_WHAT YOU HAVE TO DO_:
Lines in the listing below that hold "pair" are the ones to copy.

_DATA SHOWN_:

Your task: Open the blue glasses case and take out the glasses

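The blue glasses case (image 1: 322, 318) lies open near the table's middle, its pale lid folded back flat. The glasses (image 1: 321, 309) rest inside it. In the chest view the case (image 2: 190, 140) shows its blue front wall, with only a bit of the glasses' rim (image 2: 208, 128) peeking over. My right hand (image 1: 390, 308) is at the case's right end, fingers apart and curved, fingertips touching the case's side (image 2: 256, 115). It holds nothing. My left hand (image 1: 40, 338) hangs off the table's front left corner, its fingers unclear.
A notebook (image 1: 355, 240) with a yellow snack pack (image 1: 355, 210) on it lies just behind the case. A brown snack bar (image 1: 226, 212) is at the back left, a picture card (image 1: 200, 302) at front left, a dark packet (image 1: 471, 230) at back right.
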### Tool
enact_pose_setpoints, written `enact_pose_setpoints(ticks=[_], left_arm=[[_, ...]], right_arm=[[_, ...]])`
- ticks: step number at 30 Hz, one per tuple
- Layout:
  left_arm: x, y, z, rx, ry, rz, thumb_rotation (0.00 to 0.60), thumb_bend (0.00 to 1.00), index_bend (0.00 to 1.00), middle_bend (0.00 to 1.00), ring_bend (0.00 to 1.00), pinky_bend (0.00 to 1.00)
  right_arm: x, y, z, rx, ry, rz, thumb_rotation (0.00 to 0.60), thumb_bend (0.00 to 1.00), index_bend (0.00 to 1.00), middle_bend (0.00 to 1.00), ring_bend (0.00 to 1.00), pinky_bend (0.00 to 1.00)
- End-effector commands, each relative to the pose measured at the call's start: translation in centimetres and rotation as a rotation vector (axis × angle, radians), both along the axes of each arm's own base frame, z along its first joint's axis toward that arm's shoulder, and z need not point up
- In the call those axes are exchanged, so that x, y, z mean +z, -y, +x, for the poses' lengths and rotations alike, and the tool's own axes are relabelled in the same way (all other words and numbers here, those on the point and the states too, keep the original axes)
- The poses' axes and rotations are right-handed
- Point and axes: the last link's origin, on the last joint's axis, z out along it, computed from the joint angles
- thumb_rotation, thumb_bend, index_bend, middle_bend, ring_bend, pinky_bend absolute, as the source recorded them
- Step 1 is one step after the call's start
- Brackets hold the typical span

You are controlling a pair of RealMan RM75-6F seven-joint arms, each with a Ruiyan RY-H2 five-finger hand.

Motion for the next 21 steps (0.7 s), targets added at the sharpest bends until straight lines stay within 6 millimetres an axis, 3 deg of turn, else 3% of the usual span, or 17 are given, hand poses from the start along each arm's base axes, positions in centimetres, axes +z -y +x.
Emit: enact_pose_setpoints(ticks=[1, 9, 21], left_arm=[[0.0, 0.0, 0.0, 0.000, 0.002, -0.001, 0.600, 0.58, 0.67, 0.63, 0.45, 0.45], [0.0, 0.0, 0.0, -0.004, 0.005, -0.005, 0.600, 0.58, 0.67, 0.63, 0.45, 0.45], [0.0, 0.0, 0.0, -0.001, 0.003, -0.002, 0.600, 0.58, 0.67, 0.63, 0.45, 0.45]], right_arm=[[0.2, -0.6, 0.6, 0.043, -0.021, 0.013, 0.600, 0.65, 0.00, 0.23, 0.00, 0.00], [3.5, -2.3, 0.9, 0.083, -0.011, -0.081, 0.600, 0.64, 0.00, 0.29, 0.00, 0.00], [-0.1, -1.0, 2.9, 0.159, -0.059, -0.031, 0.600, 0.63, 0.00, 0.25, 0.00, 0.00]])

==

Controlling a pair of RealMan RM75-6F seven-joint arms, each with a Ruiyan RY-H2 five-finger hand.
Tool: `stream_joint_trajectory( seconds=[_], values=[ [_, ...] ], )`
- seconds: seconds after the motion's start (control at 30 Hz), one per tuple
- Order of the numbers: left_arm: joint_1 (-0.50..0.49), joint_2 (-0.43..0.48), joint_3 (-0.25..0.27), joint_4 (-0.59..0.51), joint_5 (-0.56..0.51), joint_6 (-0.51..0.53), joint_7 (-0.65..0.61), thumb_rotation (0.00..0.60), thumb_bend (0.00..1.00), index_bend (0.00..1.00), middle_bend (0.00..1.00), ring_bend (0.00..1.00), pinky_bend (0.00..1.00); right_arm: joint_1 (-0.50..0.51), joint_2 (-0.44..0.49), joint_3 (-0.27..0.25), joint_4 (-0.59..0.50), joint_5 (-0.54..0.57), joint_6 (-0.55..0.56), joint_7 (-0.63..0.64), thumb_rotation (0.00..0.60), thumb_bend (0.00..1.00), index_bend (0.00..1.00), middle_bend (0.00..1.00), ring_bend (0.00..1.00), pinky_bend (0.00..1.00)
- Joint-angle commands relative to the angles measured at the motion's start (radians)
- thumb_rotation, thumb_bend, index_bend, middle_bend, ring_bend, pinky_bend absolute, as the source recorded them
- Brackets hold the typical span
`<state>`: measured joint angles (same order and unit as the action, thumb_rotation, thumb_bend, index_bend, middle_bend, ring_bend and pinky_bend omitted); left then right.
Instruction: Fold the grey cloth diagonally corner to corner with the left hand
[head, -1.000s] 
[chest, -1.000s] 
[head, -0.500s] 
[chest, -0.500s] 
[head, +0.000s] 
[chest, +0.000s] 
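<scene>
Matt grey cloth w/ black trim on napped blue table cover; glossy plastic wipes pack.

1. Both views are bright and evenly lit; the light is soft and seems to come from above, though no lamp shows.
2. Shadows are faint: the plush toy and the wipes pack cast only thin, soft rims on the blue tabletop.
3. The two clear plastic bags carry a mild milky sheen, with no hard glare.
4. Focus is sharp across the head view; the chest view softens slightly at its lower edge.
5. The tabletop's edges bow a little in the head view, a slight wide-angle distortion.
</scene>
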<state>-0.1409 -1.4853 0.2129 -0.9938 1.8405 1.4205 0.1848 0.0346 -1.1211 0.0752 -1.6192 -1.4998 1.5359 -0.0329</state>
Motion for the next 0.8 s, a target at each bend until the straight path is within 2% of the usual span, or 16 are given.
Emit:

_RESPONSE AREA_:
You are controlling a pair of RealMan RM75-6F seven-joint arms, each with a Ruiyan RY-H2 five-finger hand.
Controlling a pair of RealMan RM75-6F seven-joint arms, each with a Ruiyan RY-H2 five-finger hand.

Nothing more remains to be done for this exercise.